By analyzing existing cross correlation between Starbucks and GMS Inc, you can compare the effects of market volatilities on Starbucks and GMS and check how they will diversify away market risk if combined in the same portfolio for a given time horizon. You can also utilize pair trading strategies of matching a long position in Starbucks with a short position of GMS. Check out your portfolio center. Please also check ongoing floating volatility patterns of Starbucks and GMS.

Diversification Opportunities for Starbucks and GMS

0.68
  Correlation Coefficient

Poor diversification

The 3 months correlation between Starbucks and GMS is 0.68. Overlapping area represents the amount of risk that can be diversified away by holding Starbucks and GMS Inc in the same portfolio, assuming nothing else is changed. The correlation between historical prices or returns on GMS Inc and Starbucks is a relative statistical measure of the degree to which these equity instruments tend to move together. The correlation coefficient measures the extent to which returns on Starbucks are associated (or correlated) with GMS. Values of the correlation coefficient range from -1 to +1, where. The correlation of zero (0) is possible when the price movement of GMS Inc has no effect on the direction of Starbucks i.e., Starbucks and GMS go up and down completely randomly.

Pair Corralation between Starbucks and GMS

Given the investment horizon of 90 days Starbucks is expected to generate 0.72 times more return on investment than GMS. However, Starbucks is 1.39 times less risky than GMS. It trades about -0.05 of its potential returns per unit of risk.
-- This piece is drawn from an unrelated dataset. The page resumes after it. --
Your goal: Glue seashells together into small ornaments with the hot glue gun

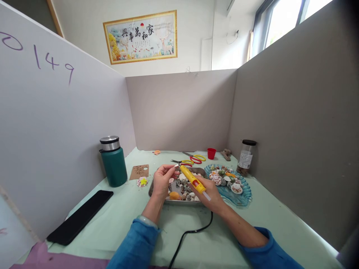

GMS Inc is currently generating about -0.22 per unit of risk. If you would invest  9,969  in Starbucks on September 12, 2024 and sell it today you would lose (153.00) from holding Starbucks or give up 1.53% of portfolio value over 90 days.
Time Period3 Months [change]
DirectionMoves Together 
StrengthSignificant
Accuracy100.0%
ValuesDaily Returns

Starbucks  vs.  GMS Inc

 Performance 
       Timeline  
Starbucks 

Risk-Adjusted Performance

0 of 100

 
Weak
 
Strong
Weak
Over the last 90 days Starbucks has generated negative risk-adjusted returns adding no value to investors with long positions. In spite of fairly strong basic indicators, Starbucks is not utilizing all of its potentials. The current stock price disturbance, may contribute to short-term losses for the investors.
GMS Inc 

Risk-Adjusted Performance

8 of 100

 
Weak
 
Strong
OK
Compared to the overall equity markets, risk-adjusted returns on investments in GMS Inc are ranked lower than 8 (%) of all global equities and portfolios over the last 90 days. In spite of comparatively weak primary indicators, GMS may actually be approaching a critical reversion point that can send shares even higher in January 2025.

Starbucks and GMS Volatility Contrast

   Predicted Return Density   
       Returns  

Pair Trading with Starbucks and GMS

The main advantage of trading using opposite Starbucks and GMS positions is that it hedges away some unsystematic risk. Because of two separate transactions, even if Starbucks position performs unexpectedly, GMS can make up some of the losses. Pair trading also minimizes risk from directional movements in the market. For example, if an entire industry or sector drops because of unexpected headlines, the short position in GMS will offset losses from the drop in GMS's long position.
The idea behind Starbucks and GMS Inc pairs trading is to make the combined position market-neutral, meaning the overall market's direction will not affect its win or loss (or potential downside or upside). This can be achieved by designing a pairs trade with two highly correlated stocks or equities that operate in a similar space or sector, making it possible to obtain profits through simple and relatively low-risk investment.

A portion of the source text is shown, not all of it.